音乐声震耳欲聋,伴随着舞池内各种各样的鬼哭狼嚎,即使是个聋子都快要受不了了,而他却不为所动地继续晃动着酒杯。
“四哥,怎么不下去玩玩?”一个染着黄毛,耳上穿着无数耳洞,一身非主流打扮,却因长了一张讨喜的脸,让人厌恶不起来的年轻男子嘶吼着问道,可惜,声音再大,也盖不过屋内的音乐声,他只得走近吧台,边随着音乐扭动边挨着挺拔男子坐了下来,“又不是在出任务,装什么假正经啊?”
被称作“四哥”的男子仿似没听到他说话似的,继续盯着杯内的酒精晃动着,那一圈又一圈的光晕,让本就喝了不少的黄毛男子觉得头晕,他晃了晃头,觉得自己好像忽然就醉了,赶紧摇摇晃晃地撑着桌子站了起来,一把抢过四哥手里的酒杯,“四哥,别晃了,再晃全屋的人都要被你晃倒了!”
酒杯被人抢走,四哥也不着急,轻轻一转,就和黄毛男子正对着脸,之前紧紧盯酒杯的双眼,现在开始牢牢地盯着黄毛男子的眼睛,不知是不是舞池灯光闪烁,他眼中隐约闪动着银灰色的光芒。
黄毛男子在四哥与他眼睛对上的那一瞬间,就像被人踩了尾巴的猫一样,动作夸张的跳了起来,边跳还边用手挡住眼睛,“别看我,别看我!我把酒杯还你还不行吗?我错了孙少,我宋郁文认错了还不行吗,孙廷焕四少爷!”
孙廷焕闻言动作不变,眼中银灰色的光芒却消失了,他面无表情地接过黄毛男子双手恭敬地递过来的酒杯,转过身去,继续之前摇晃酒杯的动作。
宋郁文见他又成了这样一幅要死不活的样子,气就不打一处来,可打又打不过他,斗法又没他厉害,只能叹了口气,拿起放在一旁的酒瓶给自己也倒了杯酒,坐在他身边喝起了闷酒。
“今年是最后一年了!”孙廷焕终于开口,说了一句没头没尾的话。宋郁文却听懂了,他顿了一下,接着就举起酒杯大大地喝了一口,眼中的轻浮变得晦暗不明。
“我知道,她是我姐,她的事,我比你清楚!”皱着眉头,硬吞下涩口芳醇的琥珀色美酒后,宋郁文才狠狠地回了孙廷焕一句。
“呵!”孙廷焕嗤笑出声,终于停下了手中晃酒的动作,转过头直望进宋郁文的眼底,冷冷地开口,“她是我的妻,她的事,我最清楚!”

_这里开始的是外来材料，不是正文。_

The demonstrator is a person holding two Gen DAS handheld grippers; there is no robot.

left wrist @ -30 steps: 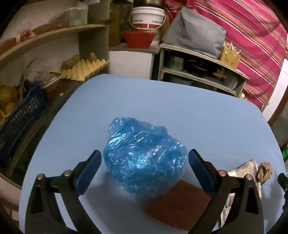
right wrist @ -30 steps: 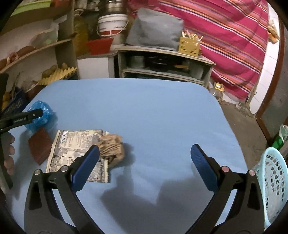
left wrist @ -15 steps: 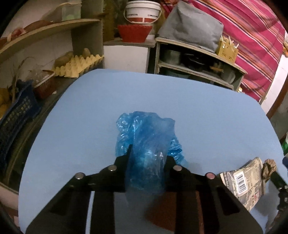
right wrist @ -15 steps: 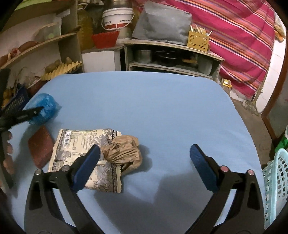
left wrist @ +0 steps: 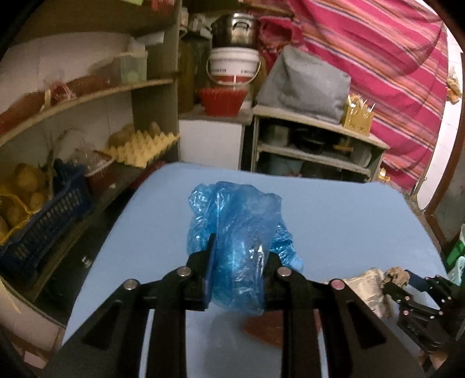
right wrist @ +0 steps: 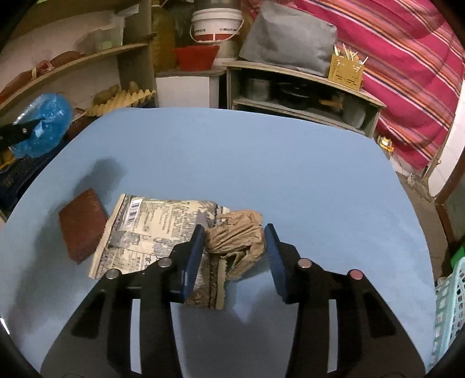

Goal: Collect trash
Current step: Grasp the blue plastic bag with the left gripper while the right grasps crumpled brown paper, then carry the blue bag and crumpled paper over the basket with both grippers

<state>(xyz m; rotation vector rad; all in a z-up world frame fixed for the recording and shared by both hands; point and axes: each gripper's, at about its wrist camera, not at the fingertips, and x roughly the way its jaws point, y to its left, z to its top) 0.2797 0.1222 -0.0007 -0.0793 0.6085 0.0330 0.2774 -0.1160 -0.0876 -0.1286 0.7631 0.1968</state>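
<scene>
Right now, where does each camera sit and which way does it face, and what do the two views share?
Left wrist: on the left gripper, looking forward and down over the blue table toward the shelves; its own fingers, shut on the blue plastic bag, and the right gripper show.
Right wrist: on the right gripper, angled down at the table; its jaws, just closing, flank the crumpled brown paper without clearly pressing it.
Shared: bag, brown paper, printed wrapper, reddish pad, white bucket.
</scene>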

宋郁文像是受了什么刺激似的,扔下酒杯,忽然向身旁的孙廷焕发难,双手迅雷般地抓住了孙廷焕的衣领,双眼通红地吼出:“她是你的妻,你还知道她是你的妻子吗?当初你为什么不让海伦咬她一口,为什么?如果不是你,她现在就还活着,还活蹦乱跳的在舞池里跳舞,TMD;当初要不是你,我姐就不会死了,她永远都不会死了!”
吼道最后,宋郁文的声音有了一丝哽咽。孙廷焕一动不动,任由宋郁文将他勒得越来越紧,越来越紧,脸上渐渐变得通红,青筋都冒了出来。
终于,宋郁文松开了双手,他痛苦地将双手插。入那一头耀眼的黄发,头砰砰砰地往吧台上撞着!孙廷焕既不劝阻宋郁文的自残行为,也不整理变得凌乱不堪的衣领,默默地转过身去,又拿起了那杯酒,开始晃动起来。
“我宁愿她死,也不愿她变成见不得光,吃不了美食的鬼!”
声音虽小,却一字不漏地传入了宋郁文的耳中,他猛地抬起头,一双通红的眼睛望向孙廷焕,孙廷焕将手中的酒杯递给了额头通红的宋郁文,然后自己又另倒了一杯酒,轻轻地往宋郁文手中的酒杯上一撞,“放心,我已经找到合适的载体了,再过不久,雪筠她,就能回家了!”
☆、75
宋郁文眼睛一亮;正要追问详情,孙廷焕却突然如闪电般地将眼光射向头顶的天花板上;眼中银光闪烁;眉头紧皱;表情变得异常严肃。
“怎么了?”宋郁文反应迅速地闪到孙廷焕身后;摆出防御姿势之后;顺着孙廷焕的眼光望了过去,却没有任何发现。